There are no absolutes in voiceover, or in acting as a profession, but there are most certainly a number of elements you should consider if you’re considering pursuing voiceover as a profession. Training is a given, and understanding who you’ve created your demos to service is typically overlooked by both seasoned and novice talent alike. Yet, it’s the endgame, and should be your focus from the very start.
Many well-meaning coaches and enthusiasts will tell you to get started in voiceover, you should concentrate your efforts on audiobook. However, considering no less than three-quarters of the endless supply of books Amazon (aka Audible, aka ACX) want voiced requires more time devoted to production and editing than actually performing, I’d only recommend you start here if you intend to become a recording engineer, rather than a voiceover. I wouldn’t recommend you begin with audiobook if you’re just starting out. You may find you’ll only frustrate yourself and might never want to hear another voiceover again as long as you live, especially after spending 70-some odd hours editing a book you didn’t like in the first place! Audiobook better be a passion of yours if you head down this path, but I wouldn’t recommend you attempt to establish your voiceover career here.
The truth is, nearly every client in the States, not just talent agents, requires a Commercial demo first and foremost, even if your focus is Corporate Narration (aka Narrative, Industrial, Corporate Announce, or Non-Broadcast demo.) I can’t speak for the UK, South America, Europe, or anywhere else, but consistently this has been the case since we’ve been surveying this point for more than 25 years. While assets and skills vary from talent to talent, we generally suggest most budding voice talent lead with a Commercial track, per our experience, and again from our continued survey of the industry.
Commercial is king, pure and simple. Sometimes having a Commercial demo as well will support your Narrative pursuits by presenting both tracks in tandem, and will likely afford you the greatest return on your promotional investment as a voice talent. It implies a body of work and demonstrates your ability to be a reliable vocal brand that can go the distance on a national scale. Every production client imagines their product or service rising to such heights, even though currently they may have a small business budget. Their marketing and promotional goals are to expand their business on a grand scale. Otherwise, why promote at all?

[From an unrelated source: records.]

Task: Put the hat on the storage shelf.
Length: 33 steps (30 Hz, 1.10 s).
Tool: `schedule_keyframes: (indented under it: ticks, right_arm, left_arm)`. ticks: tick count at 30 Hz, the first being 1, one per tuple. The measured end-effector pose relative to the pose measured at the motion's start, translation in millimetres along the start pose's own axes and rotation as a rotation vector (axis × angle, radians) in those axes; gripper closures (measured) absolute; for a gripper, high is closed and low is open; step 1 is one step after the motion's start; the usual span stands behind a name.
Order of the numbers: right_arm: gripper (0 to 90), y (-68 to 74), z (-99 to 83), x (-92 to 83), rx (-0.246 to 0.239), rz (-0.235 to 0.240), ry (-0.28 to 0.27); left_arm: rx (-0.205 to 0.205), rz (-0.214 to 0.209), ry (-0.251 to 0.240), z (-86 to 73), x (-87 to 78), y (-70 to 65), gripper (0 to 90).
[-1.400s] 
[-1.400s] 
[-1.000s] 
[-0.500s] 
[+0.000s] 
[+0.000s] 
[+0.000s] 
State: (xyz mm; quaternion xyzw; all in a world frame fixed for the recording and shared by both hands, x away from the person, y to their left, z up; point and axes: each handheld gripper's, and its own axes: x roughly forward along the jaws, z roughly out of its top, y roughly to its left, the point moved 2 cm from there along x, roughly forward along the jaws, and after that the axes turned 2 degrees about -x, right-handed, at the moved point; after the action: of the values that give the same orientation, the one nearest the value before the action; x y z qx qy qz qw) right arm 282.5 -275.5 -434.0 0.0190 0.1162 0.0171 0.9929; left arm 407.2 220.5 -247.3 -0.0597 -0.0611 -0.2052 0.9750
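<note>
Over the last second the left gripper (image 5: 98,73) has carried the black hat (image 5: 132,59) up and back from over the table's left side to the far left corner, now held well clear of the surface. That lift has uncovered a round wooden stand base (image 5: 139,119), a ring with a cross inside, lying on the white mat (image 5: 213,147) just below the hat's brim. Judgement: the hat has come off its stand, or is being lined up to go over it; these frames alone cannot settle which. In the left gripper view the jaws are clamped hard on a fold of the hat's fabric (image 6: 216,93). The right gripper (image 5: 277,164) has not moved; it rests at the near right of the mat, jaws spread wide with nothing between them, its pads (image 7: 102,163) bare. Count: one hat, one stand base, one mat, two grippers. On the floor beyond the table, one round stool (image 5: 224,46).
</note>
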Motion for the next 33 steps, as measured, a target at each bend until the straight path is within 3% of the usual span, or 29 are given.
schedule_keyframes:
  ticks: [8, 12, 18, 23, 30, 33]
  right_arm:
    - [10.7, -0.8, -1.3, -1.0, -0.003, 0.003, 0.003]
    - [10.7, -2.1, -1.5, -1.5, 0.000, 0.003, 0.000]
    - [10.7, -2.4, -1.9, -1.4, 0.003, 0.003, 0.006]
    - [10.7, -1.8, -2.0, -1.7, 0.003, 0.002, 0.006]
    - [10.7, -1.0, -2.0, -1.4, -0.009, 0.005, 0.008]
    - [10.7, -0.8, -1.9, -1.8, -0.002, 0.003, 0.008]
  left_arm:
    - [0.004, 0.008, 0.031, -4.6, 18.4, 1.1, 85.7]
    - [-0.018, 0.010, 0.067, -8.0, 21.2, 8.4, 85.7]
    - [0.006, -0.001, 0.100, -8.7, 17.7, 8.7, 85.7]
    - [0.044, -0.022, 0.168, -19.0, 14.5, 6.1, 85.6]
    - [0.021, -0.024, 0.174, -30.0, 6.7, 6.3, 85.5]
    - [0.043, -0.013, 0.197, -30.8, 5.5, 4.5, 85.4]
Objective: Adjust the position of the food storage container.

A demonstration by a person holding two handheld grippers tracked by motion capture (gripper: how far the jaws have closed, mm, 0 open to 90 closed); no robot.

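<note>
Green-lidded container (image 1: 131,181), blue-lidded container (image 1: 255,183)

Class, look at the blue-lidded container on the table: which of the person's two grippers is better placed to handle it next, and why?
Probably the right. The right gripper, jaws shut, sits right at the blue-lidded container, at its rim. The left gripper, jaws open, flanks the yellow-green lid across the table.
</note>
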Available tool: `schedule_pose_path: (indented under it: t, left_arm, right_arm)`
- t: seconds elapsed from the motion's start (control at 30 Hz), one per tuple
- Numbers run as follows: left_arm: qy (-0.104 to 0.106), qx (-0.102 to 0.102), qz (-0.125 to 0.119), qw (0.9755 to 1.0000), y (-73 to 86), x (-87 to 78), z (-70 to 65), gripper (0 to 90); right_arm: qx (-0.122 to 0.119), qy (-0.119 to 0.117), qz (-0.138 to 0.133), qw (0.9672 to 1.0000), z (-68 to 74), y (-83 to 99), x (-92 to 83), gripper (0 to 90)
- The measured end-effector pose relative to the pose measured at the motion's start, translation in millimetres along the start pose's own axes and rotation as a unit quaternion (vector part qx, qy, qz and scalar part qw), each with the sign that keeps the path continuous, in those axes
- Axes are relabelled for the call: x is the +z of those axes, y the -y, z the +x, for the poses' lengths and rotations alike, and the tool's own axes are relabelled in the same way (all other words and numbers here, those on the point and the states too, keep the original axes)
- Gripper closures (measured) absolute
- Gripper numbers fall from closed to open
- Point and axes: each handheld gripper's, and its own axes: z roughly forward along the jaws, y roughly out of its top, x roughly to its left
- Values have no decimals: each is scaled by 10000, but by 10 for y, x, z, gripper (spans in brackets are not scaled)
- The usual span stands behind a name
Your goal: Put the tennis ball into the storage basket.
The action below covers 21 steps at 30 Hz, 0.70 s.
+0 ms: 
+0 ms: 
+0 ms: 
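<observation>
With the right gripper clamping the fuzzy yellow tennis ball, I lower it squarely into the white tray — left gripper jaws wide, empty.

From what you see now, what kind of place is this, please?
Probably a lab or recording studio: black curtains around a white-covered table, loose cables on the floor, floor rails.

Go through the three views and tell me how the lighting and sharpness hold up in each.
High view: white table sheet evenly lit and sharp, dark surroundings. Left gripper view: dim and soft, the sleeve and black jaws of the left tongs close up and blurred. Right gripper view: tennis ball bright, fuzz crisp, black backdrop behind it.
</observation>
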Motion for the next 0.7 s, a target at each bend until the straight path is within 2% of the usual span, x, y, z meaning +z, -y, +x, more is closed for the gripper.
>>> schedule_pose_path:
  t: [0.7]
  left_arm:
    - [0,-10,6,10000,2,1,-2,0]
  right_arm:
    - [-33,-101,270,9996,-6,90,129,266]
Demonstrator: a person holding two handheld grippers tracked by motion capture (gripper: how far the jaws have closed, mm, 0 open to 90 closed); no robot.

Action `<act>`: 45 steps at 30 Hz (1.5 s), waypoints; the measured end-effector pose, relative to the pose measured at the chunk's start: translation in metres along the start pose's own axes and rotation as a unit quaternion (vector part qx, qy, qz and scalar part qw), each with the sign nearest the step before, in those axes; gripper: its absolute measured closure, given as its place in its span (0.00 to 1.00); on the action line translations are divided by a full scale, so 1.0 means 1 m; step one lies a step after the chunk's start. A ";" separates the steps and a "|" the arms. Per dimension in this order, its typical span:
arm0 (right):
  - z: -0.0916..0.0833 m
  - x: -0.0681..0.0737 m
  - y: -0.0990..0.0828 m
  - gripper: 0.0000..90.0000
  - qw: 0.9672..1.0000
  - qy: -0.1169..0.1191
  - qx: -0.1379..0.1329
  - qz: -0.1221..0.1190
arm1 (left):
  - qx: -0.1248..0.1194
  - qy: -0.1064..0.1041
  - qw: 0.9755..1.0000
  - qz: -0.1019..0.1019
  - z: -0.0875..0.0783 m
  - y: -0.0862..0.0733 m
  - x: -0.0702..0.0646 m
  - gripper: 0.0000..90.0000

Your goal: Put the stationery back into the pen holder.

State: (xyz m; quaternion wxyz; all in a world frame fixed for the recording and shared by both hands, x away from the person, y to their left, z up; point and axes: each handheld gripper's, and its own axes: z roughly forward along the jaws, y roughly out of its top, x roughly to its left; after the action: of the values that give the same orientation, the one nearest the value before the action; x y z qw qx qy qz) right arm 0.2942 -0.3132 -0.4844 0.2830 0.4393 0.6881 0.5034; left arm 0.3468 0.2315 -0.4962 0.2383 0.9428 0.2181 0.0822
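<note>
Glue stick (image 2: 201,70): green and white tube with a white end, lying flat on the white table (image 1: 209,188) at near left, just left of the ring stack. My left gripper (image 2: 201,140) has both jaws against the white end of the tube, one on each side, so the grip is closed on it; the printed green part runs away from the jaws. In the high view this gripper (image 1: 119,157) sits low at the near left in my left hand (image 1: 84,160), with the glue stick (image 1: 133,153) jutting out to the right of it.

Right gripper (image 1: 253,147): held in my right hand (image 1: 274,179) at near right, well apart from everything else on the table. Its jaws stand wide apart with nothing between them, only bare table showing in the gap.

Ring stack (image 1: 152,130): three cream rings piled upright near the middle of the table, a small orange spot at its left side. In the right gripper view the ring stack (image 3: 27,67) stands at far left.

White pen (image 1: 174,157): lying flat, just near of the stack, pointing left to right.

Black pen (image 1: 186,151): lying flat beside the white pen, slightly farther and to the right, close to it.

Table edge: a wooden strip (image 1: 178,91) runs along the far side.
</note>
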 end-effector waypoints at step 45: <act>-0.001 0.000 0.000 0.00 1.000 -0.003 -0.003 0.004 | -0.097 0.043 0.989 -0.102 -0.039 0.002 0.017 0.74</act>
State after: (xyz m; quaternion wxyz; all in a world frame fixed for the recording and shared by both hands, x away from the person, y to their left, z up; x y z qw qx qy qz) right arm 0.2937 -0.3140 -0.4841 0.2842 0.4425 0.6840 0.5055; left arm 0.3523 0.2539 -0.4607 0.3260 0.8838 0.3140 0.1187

Granted, commercial work may not have been your path to date, but it is the standard in voiceover, so you should expect to hear continued requests for this type of demo, even if you’re primarily pursuing Industrial work. Again, clients and agents alike are interested in a body of work, just not EVERYTHING you’ve ever recorded.
A voiceover demo, by definition, is a professional demonstration of what you do best and what sort of work you want to land most, rather than a collection of poorly produced, outdated regional spots included simply to take up space, and because you got paid to voice them. No one’s interested in hearing a collection of half-baked auditions, either, that took you 2 to 4 takes to record and ultimately read as hap-hazard and thrown together. You may have included them on your Commercial track because ‘it’s better than nothing’. It’s not. It says you’re lazy and reckless, and that doesn’t instill confidence. Your demos define you as a brand, and a professional. Or they don’t. These are a few of the common missteps talent make while attempting to shortcut their way to becoming a professional.
The standards set by Commercial producers more than 40 years ago set the same high-water mark these professionals set for themselves. Today every one in the entertainment field, not just voiceover, is expected to offer and maintain a professional demo of some kind. Demos, by design, are meant to mutually service the specific target audience and the individual talent alike. The mission is to elicit work by defining your aesthetic as a professional.
The fact remains we create voiceover demos to service producers, above and beyond any other target audience as voice talent. And, according to Pew Research, better than 80% of all producers in America establish their careers in advertising and commercial work, where they learn budget, timeline, teamwork (hopefully), and what they need and want from demos.
In any case, you’re always expected to offer your best, whether it’s an audition, a performance during a session, or a demo. Considering commercial work offers the greatest rate of return, and the quickest, it’s generally the area of the voice industry you’re most encouraged to master first.